▸ **Exercise**
Scan the data. Collect each line that contains the word "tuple".

··········

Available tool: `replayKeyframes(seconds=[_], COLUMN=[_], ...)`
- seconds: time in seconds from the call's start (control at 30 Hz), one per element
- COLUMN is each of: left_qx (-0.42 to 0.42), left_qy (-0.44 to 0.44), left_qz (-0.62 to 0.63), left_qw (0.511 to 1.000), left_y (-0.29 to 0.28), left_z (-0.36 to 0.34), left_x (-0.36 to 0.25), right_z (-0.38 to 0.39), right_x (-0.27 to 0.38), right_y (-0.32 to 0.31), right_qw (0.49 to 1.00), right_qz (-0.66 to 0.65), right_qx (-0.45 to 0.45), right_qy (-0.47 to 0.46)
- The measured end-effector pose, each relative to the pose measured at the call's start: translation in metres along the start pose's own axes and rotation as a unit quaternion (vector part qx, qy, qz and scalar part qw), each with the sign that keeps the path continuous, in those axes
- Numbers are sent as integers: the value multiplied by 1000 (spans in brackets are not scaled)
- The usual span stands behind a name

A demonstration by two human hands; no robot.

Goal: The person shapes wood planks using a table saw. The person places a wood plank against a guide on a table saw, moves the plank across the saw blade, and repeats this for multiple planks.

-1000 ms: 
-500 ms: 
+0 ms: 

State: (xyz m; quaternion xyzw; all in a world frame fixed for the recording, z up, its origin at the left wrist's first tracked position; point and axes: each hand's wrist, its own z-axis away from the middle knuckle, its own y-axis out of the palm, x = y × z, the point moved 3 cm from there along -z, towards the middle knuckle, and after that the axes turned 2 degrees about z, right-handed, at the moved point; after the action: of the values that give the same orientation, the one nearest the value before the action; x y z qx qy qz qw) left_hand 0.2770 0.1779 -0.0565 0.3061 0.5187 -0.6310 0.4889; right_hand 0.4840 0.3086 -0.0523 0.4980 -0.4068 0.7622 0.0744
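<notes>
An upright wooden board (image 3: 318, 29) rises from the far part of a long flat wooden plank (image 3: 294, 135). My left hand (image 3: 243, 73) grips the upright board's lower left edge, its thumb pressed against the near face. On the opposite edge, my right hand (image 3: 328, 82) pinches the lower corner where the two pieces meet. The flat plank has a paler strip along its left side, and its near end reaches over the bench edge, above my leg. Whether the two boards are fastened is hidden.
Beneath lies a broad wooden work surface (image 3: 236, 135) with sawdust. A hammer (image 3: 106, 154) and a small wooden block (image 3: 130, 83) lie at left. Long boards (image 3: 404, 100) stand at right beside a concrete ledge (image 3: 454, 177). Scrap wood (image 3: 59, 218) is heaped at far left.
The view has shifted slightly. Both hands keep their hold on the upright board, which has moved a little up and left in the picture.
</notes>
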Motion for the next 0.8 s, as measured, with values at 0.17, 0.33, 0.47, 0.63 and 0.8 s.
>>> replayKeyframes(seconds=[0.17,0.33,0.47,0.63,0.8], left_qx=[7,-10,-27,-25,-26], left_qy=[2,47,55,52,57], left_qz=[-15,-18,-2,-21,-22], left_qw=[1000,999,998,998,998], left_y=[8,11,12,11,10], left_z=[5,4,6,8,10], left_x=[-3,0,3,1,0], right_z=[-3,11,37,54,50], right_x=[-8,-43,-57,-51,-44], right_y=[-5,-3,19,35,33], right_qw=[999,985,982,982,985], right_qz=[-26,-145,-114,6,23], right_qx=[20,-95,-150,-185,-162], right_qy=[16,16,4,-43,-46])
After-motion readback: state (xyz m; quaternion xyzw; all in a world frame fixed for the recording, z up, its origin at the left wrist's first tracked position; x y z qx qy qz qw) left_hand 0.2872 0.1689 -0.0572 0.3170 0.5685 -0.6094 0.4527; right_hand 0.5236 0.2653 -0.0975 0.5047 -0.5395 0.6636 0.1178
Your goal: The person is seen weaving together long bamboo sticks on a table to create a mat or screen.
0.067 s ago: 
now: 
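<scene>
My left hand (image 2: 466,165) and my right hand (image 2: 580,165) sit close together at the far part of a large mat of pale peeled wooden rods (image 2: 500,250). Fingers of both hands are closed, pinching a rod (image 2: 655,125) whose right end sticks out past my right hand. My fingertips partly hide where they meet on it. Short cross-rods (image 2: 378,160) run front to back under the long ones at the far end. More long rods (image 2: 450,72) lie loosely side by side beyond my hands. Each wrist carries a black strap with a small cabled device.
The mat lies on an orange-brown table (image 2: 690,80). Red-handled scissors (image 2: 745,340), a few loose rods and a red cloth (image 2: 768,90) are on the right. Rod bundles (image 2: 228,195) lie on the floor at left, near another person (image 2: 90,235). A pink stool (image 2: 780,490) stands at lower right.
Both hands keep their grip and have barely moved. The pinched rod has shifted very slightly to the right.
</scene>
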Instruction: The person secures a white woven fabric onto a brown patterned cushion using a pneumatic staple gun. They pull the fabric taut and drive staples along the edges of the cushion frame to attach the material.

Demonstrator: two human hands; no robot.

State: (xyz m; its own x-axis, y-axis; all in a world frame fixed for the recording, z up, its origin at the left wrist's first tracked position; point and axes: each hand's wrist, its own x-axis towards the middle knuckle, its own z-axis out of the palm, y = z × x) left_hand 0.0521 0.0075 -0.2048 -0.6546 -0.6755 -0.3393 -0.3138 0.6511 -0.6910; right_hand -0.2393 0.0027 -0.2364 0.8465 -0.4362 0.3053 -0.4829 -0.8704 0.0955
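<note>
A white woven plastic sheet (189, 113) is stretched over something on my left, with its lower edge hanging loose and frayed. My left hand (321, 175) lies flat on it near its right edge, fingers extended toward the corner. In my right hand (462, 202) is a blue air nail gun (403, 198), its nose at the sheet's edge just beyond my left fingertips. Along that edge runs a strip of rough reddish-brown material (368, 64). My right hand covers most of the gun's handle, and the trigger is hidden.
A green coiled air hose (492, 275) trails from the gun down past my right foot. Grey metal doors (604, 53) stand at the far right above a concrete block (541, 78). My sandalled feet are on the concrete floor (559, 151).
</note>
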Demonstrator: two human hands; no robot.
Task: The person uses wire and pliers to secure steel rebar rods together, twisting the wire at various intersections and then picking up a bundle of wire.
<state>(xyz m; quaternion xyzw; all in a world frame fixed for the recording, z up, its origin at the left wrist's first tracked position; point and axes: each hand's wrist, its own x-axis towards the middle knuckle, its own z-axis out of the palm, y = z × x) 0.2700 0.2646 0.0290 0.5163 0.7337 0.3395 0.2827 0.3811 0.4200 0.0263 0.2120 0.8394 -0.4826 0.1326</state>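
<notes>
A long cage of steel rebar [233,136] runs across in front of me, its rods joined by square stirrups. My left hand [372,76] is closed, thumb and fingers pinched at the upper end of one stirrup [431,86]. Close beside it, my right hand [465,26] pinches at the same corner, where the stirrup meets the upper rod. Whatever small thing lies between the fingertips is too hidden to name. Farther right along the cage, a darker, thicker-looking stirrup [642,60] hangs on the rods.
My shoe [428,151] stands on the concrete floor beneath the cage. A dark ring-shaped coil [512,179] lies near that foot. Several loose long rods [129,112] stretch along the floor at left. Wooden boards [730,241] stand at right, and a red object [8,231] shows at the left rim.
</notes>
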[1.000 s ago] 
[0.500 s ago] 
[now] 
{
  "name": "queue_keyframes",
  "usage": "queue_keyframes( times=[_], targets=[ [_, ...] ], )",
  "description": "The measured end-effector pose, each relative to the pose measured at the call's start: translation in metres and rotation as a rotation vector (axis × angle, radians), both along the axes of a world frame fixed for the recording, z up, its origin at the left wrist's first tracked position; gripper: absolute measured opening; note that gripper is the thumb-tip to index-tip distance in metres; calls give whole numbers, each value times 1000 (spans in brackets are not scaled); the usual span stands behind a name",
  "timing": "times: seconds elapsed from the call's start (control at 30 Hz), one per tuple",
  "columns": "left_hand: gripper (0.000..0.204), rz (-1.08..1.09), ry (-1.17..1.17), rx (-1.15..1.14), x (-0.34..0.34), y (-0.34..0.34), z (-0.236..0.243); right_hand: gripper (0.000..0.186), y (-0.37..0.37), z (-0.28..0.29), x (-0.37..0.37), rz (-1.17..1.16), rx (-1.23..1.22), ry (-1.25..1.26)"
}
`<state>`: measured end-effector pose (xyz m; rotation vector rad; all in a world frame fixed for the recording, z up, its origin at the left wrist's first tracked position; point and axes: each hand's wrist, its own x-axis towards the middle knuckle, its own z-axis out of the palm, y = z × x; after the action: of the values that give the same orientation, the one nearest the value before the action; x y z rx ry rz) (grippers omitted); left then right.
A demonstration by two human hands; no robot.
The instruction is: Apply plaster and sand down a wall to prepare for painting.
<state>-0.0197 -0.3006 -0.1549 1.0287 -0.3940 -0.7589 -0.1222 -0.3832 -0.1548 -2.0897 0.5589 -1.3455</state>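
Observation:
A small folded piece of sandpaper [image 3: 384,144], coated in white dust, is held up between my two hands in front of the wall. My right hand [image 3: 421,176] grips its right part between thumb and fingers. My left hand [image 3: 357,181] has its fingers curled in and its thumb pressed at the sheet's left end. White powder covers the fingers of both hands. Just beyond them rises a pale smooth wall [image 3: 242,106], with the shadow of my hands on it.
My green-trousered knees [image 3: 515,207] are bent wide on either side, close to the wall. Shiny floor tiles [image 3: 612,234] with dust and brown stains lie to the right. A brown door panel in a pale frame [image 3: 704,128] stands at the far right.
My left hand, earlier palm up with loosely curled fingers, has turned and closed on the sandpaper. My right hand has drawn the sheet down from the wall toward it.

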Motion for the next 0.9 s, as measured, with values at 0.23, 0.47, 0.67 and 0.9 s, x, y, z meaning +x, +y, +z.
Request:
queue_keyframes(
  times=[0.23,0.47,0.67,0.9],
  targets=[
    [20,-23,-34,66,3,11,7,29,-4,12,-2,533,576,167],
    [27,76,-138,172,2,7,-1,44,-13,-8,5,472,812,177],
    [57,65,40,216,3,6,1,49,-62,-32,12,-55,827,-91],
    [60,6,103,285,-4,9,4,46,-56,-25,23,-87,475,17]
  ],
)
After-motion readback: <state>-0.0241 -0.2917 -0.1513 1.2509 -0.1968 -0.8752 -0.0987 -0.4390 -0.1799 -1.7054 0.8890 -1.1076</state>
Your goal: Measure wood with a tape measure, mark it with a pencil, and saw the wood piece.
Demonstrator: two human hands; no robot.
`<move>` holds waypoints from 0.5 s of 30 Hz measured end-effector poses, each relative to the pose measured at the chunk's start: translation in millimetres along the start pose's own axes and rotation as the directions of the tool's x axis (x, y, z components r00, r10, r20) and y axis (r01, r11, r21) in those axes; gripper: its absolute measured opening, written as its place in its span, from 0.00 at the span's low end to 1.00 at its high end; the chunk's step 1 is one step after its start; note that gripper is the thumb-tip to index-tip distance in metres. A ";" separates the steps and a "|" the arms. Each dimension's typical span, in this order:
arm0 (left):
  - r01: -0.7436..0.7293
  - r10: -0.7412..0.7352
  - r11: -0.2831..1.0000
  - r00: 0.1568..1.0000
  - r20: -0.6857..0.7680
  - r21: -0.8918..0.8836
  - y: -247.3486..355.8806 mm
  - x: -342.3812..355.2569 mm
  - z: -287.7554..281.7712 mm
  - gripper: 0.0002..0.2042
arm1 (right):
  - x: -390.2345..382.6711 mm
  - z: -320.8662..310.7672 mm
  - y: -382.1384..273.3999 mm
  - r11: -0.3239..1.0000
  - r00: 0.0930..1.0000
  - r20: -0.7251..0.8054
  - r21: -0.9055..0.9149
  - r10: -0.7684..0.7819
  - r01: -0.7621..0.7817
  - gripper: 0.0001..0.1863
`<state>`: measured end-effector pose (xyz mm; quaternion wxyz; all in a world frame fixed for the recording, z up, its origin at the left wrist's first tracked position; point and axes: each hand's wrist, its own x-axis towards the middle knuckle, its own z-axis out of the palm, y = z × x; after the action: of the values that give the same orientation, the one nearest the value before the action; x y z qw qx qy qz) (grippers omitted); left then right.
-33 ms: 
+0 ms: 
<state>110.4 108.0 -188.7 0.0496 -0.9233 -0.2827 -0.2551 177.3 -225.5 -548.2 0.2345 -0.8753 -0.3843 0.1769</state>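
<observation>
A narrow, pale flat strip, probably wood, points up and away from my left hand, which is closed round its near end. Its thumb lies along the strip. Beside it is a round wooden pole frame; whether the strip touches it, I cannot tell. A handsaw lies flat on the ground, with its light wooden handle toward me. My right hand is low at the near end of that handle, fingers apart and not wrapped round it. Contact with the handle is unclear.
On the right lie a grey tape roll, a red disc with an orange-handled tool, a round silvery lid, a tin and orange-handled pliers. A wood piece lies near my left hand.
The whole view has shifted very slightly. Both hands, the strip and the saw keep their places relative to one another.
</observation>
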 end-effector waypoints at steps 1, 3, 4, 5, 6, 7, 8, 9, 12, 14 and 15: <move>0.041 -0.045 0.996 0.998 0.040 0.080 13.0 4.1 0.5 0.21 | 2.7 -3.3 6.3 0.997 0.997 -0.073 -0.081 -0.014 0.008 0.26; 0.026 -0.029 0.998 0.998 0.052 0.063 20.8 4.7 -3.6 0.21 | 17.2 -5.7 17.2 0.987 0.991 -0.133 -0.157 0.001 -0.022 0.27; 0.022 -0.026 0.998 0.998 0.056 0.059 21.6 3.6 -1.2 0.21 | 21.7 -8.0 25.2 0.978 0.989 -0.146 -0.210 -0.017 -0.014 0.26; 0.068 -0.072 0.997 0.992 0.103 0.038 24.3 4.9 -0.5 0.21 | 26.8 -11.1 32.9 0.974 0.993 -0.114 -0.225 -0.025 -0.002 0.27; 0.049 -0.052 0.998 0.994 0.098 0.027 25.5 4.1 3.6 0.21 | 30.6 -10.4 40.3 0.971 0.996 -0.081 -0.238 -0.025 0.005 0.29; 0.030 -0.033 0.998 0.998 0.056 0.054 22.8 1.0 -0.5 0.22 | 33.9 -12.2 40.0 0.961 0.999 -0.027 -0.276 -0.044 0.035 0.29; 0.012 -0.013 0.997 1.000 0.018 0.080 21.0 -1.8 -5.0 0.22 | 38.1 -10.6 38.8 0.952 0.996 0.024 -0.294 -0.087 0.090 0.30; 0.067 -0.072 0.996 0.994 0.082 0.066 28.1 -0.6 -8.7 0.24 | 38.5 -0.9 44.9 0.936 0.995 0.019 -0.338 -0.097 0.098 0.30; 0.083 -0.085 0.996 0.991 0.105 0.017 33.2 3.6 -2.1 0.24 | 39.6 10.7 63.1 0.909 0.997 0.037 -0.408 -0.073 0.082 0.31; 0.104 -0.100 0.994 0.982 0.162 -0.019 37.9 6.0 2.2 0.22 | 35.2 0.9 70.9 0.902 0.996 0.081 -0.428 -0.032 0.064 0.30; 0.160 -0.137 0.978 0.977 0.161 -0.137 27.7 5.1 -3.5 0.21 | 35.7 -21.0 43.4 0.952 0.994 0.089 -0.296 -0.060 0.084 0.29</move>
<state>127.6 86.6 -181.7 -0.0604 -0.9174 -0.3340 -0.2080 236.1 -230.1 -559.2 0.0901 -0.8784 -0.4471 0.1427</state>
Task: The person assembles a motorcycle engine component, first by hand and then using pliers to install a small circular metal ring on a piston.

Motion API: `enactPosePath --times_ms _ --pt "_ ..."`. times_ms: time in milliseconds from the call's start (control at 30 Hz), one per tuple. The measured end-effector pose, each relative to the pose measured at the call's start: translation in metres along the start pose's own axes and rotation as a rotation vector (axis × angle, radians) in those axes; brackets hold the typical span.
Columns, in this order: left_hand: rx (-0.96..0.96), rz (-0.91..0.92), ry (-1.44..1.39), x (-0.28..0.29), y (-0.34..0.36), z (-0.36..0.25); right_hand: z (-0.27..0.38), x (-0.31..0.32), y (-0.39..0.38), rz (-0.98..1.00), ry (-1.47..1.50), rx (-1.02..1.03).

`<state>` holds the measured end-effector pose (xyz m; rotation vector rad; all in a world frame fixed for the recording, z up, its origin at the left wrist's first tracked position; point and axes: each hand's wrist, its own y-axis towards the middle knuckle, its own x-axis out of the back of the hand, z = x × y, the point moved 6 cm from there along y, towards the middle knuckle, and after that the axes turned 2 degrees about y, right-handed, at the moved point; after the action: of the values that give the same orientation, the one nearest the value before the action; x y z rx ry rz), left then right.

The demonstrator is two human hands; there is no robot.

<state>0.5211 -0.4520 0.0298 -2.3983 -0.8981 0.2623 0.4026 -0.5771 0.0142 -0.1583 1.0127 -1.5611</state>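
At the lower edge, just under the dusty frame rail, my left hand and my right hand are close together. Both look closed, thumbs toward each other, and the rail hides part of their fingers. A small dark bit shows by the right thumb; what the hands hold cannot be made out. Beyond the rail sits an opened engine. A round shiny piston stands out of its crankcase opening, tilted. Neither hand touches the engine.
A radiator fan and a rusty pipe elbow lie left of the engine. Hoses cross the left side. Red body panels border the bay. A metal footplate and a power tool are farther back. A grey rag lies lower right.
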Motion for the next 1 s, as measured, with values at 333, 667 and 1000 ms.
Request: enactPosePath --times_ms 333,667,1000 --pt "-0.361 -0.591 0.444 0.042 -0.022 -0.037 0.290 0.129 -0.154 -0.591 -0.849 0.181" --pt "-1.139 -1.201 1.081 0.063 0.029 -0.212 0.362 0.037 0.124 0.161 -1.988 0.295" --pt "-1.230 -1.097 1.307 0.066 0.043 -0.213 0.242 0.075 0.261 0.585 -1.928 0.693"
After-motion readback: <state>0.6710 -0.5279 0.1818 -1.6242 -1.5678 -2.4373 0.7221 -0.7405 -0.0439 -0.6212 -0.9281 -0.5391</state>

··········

▸ **Answer to this problem**
  "timing": "times: seconds elapsed from the call's start (control at 30 Hz), one per tuple",
Motion API: `enactPosePath --times_ms _ --pt "_ ..."`. times_ms: time in milliseconds from the call's start (control at 30 Hz), one per tuple. The measured end-effector pose, each relative to the pose measured at the call's start: translation in metres along the start pose's own axes and rotation as a rotation vector (axis × angle, radians) in those axes; brackets hold the typical span.

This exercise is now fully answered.